Instructions for the task
An exact copy of all the data is needed, with every picture left out.

Given data
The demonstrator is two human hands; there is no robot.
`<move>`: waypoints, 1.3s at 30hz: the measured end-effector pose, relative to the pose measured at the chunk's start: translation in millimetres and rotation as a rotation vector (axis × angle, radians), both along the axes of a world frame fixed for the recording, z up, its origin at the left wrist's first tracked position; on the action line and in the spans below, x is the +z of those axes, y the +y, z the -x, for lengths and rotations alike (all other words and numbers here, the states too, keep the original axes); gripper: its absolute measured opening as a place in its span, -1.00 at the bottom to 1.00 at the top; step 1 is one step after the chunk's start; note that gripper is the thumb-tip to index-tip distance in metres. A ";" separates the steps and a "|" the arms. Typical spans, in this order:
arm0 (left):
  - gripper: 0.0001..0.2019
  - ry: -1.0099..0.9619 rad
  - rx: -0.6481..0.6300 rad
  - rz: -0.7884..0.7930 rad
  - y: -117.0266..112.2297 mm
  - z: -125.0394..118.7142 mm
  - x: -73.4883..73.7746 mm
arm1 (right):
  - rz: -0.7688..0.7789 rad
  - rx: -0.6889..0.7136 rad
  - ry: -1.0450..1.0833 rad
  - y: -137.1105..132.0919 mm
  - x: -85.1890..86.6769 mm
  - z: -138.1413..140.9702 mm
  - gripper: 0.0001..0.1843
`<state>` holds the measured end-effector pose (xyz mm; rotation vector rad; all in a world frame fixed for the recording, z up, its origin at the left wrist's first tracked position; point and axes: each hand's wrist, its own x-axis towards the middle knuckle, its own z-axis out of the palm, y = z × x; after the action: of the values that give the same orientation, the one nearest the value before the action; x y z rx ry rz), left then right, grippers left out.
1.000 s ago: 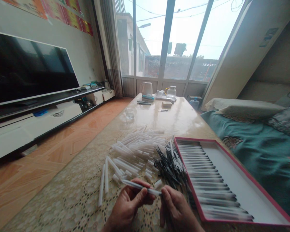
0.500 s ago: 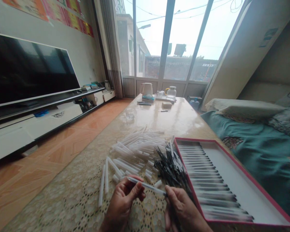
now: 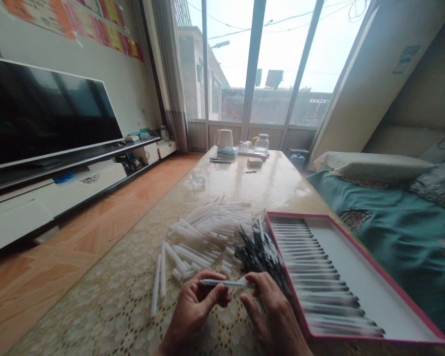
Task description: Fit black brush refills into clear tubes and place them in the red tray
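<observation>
My left hand (image 3: 195, 312) and my right hand (image 3: 272, 316) pinch the two ends of one translucent white pen (image 3: 222, 283), held level just above the table (image 3: 282, 185). Behind the hands lies a heap of white pen barrels (image 3: 207, 232). A pile of thin black refills (image 3: 261, 254) lies to the right of that heap. A red-edged white box (image 3: 378, 291) on the right holds a row of finished pens (image 3: 319, 277) along its left side.
A lace cloth (image 3: 107, 311) covers the near part of the table. At the far end stand a kettle (image 3: 224, 139), a glass jug (image 3: 262, 144) and small items; a drinking glass (image 3: 199, 177) is nearer. A television (image 3: 40, 118) stands left, a green-covered sofa (image 3: 400, 217) right.
The pen was tilted down to the right half a second ago; it is now level. My right hand has moved up along it, closer to my left hand.
</observation>
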<state>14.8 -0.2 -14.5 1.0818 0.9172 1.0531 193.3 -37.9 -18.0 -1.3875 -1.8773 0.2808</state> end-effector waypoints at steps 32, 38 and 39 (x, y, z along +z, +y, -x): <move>-0.66 0.015 0.203 0.009 -1.9 3.6 4.4 | 0.032 -0.035 -0.005 -3.9 3.2 -6.5 -0.92; -0.74 -0.268 0.200 0.213 -6.5 3.7 13.2 | 0.066 -0.006 -0.102 -5.8 5.2 -6.0 -0.90; -0.75 -0.290 0.206 0.229 -7.0 4.0 14.2 | 0.055 0.005 -0.112 -6.0 6.3 -5.5 -0.89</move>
<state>10.9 -7.1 -0.3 0.6344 0.8999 1.2057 198.9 -43.8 -11.7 -1.4620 -1.9774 0.2637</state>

Answer box
The demonstrator is two human hands; there is no robot.
`<move>`: waypoints, 1.3s at 30hz: the measured end-effector pose, relative to the pose measured at the chunk's start: translation in millimetres and rotation as a rotation vector (axis × angle, radians), both along the axes of a world frame fixed for the recording, z up, its origin at the left wrist's first tracked position; on the action line and in the spans below, x is the +z of those axes, y the +y, z the -x, for lengths and rotations alike (all other words and numbers here, the states too, keep the original axes); gripper: its absolute measured opening as a place in its span, -1.00 at the bottom to 1.00 at the top; step 1 is one step after the chunk's start; note that gripper is the thumb-tip to index-tip distance in metres. A ";" separates the steps and a "|" the arms. Typical spans, in this order:
arm0 (left):
  - gripper: 0.0001..0.2019
  - ry: -1.0099..0.9619 rad
  - rx: -0.6481..0.6300 rad
  - rz: -0.7884..0.7930 rad
  - y: -117.0266..112.2297 mm
  - z: -125.0394..118.7142 mm
  - x: -73.4883..73.7746 mm
arm1 (right):
  - rz: -0.7688..0.7789 rad
  - rx: -0.6889..0.7136 rad
  - ry: -1.0450..1.0833 rad
  - y: -137.1105..132.0919 mm
  - x: -85.1890..86.6769 mm
  - z: -138.1413..140.9702 mm
  - gripper: 0.0001..0.1843
`<state>` holds the measured end-effector pose (xyz mm; rotation vector rad; all in a world frame fixed for the recording, z up, its origin at the left wrist's first tracked position; point and axes: each hand's wrist, its own x-axis towards the middle knuckle, its own z-axis out of the palm, y = z × x; after the action: of the values that give the same orientation, the one nearest the value before the action; x y z rx ry rz), left then right, grippers left out.
1.000 s ago: 
0.500 s ago: 
now: 
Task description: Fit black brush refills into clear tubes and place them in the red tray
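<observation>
My left hand (image 3: 195, 312) and my right hand (image 3: 272, 316) pinch the two ends of one translucent white pen (image 3: 222, 283), held level just above the table (image 3: 282, 185). Behind the hands lies a heap of white pen barrels (image 3: 207, 232). A pile of thin black refills (image 3: 261, 254) lies to the right of that heap. A red-edged white box (image 3: 378, 291) on the right holds a row of finished pens (image 3: 319, 277) along its left side.
A lace cloth (image 3: 107, 311) covers the near part of the table. At the far end stand a kettle (image 3: 224, 139), a glass jug (image 3: 262, 144) and small items; a drinking glass (image 3: 199, 177) is nearer. A television (image 3: 40, 118) stands left, a green-covered sofa (image 3: 400, 217) right.
The pen was tilted down to the right half a second ago; it is now level. My right hand has moved up along it, closer to my left hand.
</observation>
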<state>14.8 -0.2 -14.5 1.0818 0.9172 1.0531 193.3 -37.9 -18.0 -1.3875 -1.8773 0.2808</state> end-effector waypoints at steps 32, 38 and 39 (x, y, z along +z, +y, -x): <move>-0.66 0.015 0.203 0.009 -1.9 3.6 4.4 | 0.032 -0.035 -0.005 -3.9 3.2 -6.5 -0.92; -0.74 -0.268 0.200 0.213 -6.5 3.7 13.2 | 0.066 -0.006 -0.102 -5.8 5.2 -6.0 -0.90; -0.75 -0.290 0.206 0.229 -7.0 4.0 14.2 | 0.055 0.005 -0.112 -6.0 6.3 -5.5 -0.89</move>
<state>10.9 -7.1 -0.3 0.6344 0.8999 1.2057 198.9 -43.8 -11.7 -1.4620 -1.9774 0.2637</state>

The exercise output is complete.